Freshly made that morning, he translated. By Marie. For sale at her shop with the rest of the organic lunch options on her limited menu.

“And before you say anything else, Eva wasn’t supposed to be alone. Sam was here. He just left because his mother called saying his son had a fever. They called me and I came straight back.”

She’d seen Burton for lunch. A change in their routine. Could indicate a change in the relationship from casual to more serious.

The tightening in Elliott’s stomach was as unexpected as it was uncomfortable. Emotion swirled within him. Negative emotion. Not warning signals. Not a sense of imminent danger.

He sat. And so did Marie.

“I’d appreciate it if you’d stick to the high-security protocol for at least a few more days,” he said.

She nodded. Looking straight at him, but for once the warm look in those big brown eyes was absent. Her gaze was almost vacant.
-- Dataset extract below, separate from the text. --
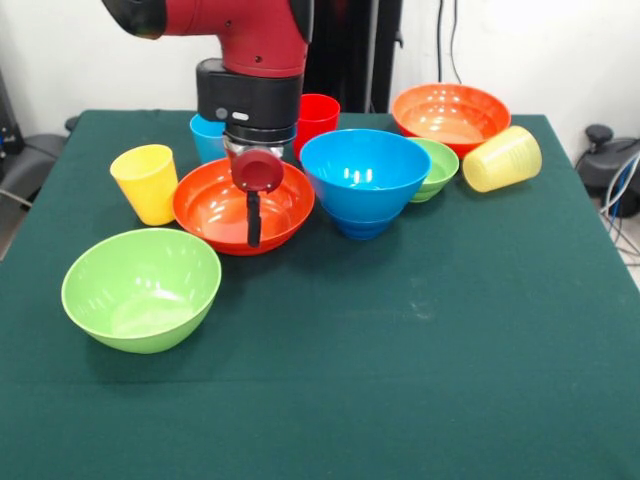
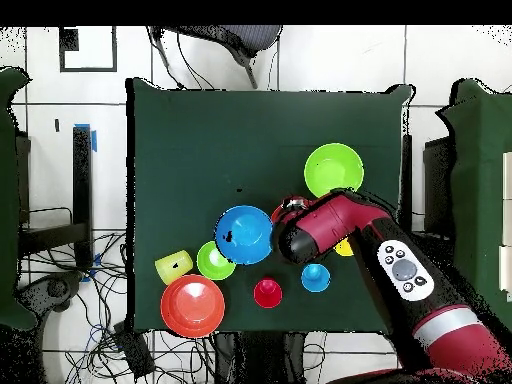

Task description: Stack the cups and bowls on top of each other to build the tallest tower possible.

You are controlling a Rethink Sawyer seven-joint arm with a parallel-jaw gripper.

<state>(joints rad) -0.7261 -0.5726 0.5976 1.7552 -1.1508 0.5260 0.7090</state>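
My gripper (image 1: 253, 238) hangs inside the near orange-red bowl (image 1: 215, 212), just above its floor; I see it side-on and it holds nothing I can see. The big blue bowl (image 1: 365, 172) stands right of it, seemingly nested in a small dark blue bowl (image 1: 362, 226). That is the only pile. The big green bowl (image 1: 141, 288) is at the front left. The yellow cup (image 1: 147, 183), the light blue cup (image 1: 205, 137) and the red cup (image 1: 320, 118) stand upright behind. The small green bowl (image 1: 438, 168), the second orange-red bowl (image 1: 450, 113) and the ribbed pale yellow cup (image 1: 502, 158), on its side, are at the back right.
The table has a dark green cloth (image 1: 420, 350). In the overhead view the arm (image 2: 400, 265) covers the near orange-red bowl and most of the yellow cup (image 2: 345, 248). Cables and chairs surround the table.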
As if she was looking past him.

He’d grown accustomed to the compassionate openness she’d shown him since the first night they met.

“Have I done something to displease you?” he asked. Hoping that his tone of voice hadn’t put her off. He’d had no business being...

Jealous.

“No, of course not.” she said, appearing to focus on him now. “If anything I was beginning to think I’d scared you away,” she said with that unique openness of hers.
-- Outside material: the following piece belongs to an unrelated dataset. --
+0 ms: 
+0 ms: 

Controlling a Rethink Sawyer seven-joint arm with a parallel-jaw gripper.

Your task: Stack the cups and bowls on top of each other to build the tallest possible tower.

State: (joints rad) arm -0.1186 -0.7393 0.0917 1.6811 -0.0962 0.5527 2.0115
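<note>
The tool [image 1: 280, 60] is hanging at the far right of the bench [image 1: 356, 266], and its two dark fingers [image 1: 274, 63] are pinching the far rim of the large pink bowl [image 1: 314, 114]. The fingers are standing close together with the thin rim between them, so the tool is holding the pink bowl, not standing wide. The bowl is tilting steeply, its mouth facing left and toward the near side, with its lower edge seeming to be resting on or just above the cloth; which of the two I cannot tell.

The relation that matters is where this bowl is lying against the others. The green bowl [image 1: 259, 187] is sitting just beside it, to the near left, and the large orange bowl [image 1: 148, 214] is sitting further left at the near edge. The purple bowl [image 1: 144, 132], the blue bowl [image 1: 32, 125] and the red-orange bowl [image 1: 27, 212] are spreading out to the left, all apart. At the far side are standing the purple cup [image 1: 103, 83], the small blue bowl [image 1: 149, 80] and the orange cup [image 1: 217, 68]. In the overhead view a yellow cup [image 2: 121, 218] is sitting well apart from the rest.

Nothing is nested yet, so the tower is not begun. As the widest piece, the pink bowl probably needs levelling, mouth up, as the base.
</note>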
Such an incongruent woman, she was. Open and sharing and giving everything of herself. And trusting no man with her heart. No wonder her mother worried about her.

She was the type of woman people took advantage of.
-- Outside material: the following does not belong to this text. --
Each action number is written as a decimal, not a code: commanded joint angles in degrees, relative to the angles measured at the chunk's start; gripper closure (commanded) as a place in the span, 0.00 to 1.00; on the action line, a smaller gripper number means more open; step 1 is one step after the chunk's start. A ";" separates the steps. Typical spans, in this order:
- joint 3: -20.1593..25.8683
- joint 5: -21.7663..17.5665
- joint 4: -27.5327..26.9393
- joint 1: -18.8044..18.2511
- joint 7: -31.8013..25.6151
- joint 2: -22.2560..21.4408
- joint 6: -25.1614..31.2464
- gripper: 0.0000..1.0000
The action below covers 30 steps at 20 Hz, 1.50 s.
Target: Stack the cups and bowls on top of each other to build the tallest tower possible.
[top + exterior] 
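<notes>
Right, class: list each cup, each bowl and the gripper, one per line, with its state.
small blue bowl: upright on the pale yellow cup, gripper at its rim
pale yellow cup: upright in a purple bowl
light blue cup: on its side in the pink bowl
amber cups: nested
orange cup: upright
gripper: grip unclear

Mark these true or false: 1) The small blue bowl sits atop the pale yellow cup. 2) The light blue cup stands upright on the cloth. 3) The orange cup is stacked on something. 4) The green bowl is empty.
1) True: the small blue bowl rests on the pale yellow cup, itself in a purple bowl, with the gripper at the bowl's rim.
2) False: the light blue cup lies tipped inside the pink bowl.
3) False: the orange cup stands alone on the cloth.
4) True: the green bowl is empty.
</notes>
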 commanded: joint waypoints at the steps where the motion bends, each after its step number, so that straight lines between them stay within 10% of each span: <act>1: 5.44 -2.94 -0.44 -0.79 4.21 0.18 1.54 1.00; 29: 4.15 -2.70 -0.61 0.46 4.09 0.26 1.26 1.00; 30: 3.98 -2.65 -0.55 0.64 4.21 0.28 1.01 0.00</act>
“I don’t scare,” he said. “But just for full disclosure, what do you think you’d done that I’d find distasteful?”

He’d eased down in his seat and rested an ankle over his knee. And she still had to look up to meet him eye-to-eye.

“All that nonsense about thinking Liam would be unfaithful to Gabi. And giving you my disastrous love life history...”

He’d already known about the ex-boyfriends. Marie’s past relationships had fed Barbara’s own fears about her bighearted daughter following in her footsteps. Her “disastrous” love life, as she’d just described, was a big part of the reason Barbara had felt compelled to hire a private investigator bodyguard when Marie called to say that she was investing her savings to go into business with Liam Connelly and, with Gabrielle, purchase the historic Arapahoe.

“How could I possibly think less of you for caring about your friends? Or for the fact that the men in your life have treated you shabbily? If anything, I was impressed by the way you handled the Jimmy Jones situation.”